I recently attended a meeting hosted by Green MP, Caroline Lucas in the Houses of Parliament entitled ‘the sharing economy’. While there are those who say there is no alternative to the present system, we say that system is broken. Einstein said you cannot solve a problem with the same kind of thinking that created it. Green economic policies include fighting austerity measures and saying no to public service cuts, instead protecting the NHS and education, changing from minimum wage to a fair living wage and increasing jobs and investment in areas such as green technologies and transport.  We believe money should be saved and created by cracking down on tax havens and tax dodging by the biggest corporations and the very richest people, amounting to billions of pounds, to cancel unnecessary road building, costing 3 billion a year, address the billions we spend on unjust and unnecessary wars and outmoded weapons, introduce better regulation of banks and other financial industries. To the Green Party the savings that can bolster our economy should be made, not by hitting the most vulnerable, but by looking at priorities and making lasting, value-based change.

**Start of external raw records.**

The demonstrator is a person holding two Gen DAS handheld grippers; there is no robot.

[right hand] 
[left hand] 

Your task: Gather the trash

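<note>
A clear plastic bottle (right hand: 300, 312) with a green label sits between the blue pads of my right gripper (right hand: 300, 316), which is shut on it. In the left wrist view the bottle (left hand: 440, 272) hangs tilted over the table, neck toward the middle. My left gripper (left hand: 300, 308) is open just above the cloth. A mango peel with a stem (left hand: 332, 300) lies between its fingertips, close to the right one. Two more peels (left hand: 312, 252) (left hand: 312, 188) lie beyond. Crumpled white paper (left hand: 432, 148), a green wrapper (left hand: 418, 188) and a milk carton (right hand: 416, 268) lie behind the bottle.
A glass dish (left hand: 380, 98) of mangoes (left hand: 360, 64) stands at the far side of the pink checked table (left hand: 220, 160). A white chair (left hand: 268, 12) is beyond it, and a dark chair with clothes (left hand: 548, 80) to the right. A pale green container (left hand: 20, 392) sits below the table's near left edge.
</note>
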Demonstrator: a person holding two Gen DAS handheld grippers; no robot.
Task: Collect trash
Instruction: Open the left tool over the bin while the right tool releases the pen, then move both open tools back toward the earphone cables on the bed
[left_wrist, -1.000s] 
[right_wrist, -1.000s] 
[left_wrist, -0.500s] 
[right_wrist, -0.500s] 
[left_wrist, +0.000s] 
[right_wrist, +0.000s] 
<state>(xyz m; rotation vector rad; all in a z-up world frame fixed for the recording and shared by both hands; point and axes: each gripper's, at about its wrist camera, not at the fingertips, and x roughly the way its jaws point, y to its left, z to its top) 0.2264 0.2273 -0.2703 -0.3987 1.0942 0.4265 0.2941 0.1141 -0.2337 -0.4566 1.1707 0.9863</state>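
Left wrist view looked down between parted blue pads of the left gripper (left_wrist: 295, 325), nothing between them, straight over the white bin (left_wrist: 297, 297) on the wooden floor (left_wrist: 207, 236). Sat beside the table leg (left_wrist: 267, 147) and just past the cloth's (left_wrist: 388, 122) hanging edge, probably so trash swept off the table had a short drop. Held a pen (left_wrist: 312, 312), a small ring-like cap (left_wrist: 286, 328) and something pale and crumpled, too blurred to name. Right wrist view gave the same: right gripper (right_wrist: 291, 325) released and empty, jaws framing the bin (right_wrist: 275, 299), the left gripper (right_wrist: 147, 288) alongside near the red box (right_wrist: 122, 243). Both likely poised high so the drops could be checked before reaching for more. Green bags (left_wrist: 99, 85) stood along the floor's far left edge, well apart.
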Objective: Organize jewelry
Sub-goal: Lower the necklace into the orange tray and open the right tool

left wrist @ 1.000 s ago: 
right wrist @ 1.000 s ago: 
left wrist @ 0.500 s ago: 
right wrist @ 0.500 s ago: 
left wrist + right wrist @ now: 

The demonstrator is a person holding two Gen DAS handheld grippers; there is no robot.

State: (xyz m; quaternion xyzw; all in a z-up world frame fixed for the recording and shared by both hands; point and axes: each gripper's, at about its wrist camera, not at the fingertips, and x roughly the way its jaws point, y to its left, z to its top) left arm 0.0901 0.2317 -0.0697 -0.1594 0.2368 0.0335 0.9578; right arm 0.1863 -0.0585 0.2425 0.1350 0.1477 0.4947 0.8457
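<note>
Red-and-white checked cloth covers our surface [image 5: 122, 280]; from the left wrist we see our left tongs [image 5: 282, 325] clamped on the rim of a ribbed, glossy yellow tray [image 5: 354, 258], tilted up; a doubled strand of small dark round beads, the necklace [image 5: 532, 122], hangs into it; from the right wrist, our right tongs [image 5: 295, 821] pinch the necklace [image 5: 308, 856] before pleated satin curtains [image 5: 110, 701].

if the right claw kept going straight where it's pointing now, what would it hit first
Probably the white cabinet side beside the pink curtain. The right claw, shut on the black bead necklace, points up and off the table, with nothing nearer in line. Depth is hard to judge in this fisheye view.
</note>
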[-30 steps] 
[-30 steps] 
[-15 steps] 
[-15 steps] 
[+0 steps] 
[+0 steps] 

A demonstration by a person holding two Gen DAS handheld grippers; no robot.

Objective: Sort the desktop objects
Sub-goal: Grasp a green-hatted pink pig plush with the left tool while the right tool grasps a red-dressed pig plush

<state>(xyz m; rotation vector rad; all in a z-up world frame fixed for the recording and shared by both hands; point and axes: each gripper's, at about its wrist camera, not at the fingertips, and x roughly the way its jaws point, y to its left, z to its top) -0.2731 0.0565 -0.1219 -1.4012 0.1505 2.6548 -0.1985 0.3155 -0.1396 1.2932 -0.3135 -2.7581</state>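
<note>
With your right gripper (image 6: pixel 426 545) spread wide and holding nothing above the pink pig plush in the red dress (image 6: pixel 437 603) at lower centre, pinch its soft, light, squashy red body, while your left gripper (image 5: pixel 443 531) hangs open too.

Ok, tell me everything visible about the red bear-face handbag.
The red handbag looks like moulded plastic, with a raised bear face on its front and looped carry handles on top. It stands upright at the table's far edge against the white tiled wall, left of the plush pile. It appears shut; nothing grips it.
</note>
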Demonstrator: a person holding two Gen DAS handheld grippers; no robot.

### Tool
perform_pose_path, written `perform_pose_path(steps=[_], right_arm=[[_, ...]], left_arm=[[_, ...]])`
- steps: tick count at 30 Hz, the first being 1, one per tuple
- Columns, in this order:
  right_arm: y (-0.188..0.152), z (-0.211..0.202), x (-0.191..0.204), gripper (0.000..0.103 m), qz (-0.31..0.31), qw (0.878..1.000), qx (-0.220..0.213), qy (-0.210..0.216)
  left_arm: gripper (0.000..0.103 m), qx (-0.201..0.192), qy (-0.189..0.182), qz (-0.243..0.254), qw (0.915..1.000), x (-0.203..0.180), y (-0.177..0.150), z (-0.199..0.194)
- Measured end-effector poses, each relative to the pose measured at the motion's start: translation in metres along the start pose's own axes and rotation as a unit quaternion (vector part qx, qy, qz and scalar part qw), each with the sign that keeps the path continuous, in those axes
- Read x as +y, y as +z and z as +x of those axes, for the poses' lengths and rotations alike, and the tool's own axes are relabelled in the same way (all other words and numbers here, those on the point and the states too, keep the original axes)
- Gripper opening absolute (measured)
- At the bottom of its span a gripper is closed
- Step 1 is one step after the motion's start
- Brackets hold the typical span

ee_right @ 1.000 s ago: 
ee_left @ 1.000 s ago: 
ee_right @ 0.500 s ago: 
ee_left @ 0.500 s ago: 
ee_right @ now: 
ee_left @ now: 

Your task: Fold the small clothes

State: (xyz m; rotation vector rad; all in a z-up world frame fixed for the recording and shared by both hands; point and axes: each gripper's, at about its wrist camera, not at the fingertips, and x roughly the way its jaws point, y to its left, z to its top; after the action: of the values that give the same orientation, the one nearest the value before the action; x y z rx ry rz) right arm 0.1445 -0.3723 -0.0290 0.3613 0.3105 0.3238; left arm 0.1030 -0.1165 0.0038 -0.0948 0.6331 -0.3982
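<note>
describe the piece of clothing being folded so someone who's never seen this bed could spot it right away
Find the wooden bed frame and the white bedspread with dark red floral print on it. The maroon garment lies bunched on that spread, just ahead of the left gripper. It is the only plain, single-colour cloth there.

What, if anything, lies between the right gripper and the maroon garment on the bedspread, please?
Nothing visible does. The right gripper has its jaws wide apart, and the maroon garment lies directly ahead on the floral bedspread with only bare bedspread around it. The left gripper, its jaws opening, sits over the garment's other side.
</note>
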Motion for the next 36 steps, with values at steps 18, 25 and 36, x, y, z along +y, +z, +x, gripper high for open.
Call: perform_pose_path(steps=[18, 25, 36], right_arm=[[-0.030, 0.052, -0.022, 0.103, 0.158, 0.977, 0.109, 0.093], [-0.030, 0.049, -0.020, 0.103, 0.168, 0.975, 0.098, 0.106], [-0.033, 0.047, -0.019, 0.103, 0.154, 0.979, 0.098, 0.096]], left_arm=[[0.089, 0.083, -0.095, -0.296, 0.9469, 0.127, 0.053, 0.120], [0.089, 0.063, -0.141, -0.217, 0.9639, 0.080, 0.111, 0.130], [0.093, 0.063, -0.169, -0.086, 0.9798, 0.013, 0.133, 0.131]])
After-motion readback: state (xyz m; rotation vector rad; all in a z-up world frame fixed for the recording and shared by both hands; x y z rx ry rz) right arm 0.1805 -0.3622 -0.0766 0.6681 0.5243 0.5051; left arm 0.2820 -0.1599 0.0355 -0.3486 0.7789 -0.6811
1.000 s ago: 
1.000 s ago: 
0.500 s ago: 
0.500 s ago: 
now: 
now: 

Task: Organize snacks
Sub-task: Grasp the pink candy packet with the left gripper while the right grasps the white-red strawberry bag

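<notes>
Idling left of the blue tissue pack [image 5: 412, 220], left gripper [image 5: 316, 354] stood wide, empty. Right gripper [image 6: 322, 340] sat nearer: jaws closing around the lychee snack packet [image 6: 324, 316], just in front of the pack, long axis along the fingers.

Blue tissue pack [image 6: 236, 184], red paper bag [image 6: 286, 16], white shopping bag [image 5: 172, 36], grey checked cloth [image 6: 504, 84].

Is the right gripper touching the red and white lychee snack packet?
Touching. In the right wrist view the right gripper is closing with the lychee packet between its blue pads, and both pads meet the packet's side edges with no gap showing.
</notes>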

It is the time of year for so many festivals of light started across cultures, across times. A season of re-dedication to peace, friendship and light and the sense we are all branches of one world tree. This is seen in the lighting of candles, kisses under mistletoe  lights of the Christmas tree and the branches of the Menorah at Chanukah and so many other traditions reaching back through eons. In part of my own tradition, there is a story that in first peace after a long war the lights were kindled from the only unspoiled olive oil they thought would not last but did for the time it took to make more. Now, in a time where lack is something many are increasingly concerned about, this meeting of social and environmental need again shows paths to solutions. Talk of responsible resource management, sharing economy and energy policy can seem abstract but they are real and workable in small and huge ways. Solar powered sun-jars and fairy-lights add festive shine without depleting bank accounts or fossil fuels or adding to conflicts fueled by oil shortages. Fuel poverty is rising with depleting reserves of fossil fuels and rising prices. Food and living costs rise too with a fossil fuel focused energy policy and the economy suffers. The Green Party policies are decrease demand for from non-renewable fossil fuels and to make energy generation more local, with more local control, less wastage and increasing efficiency. Renewable energies work best in localised systems where it is more efficient, can come from combined sources – hydro, wind, solar etc and gives more power to communities and individuals. Natural resource use, energy and economic policy meet illustrated by sunjar and solar fairy lights.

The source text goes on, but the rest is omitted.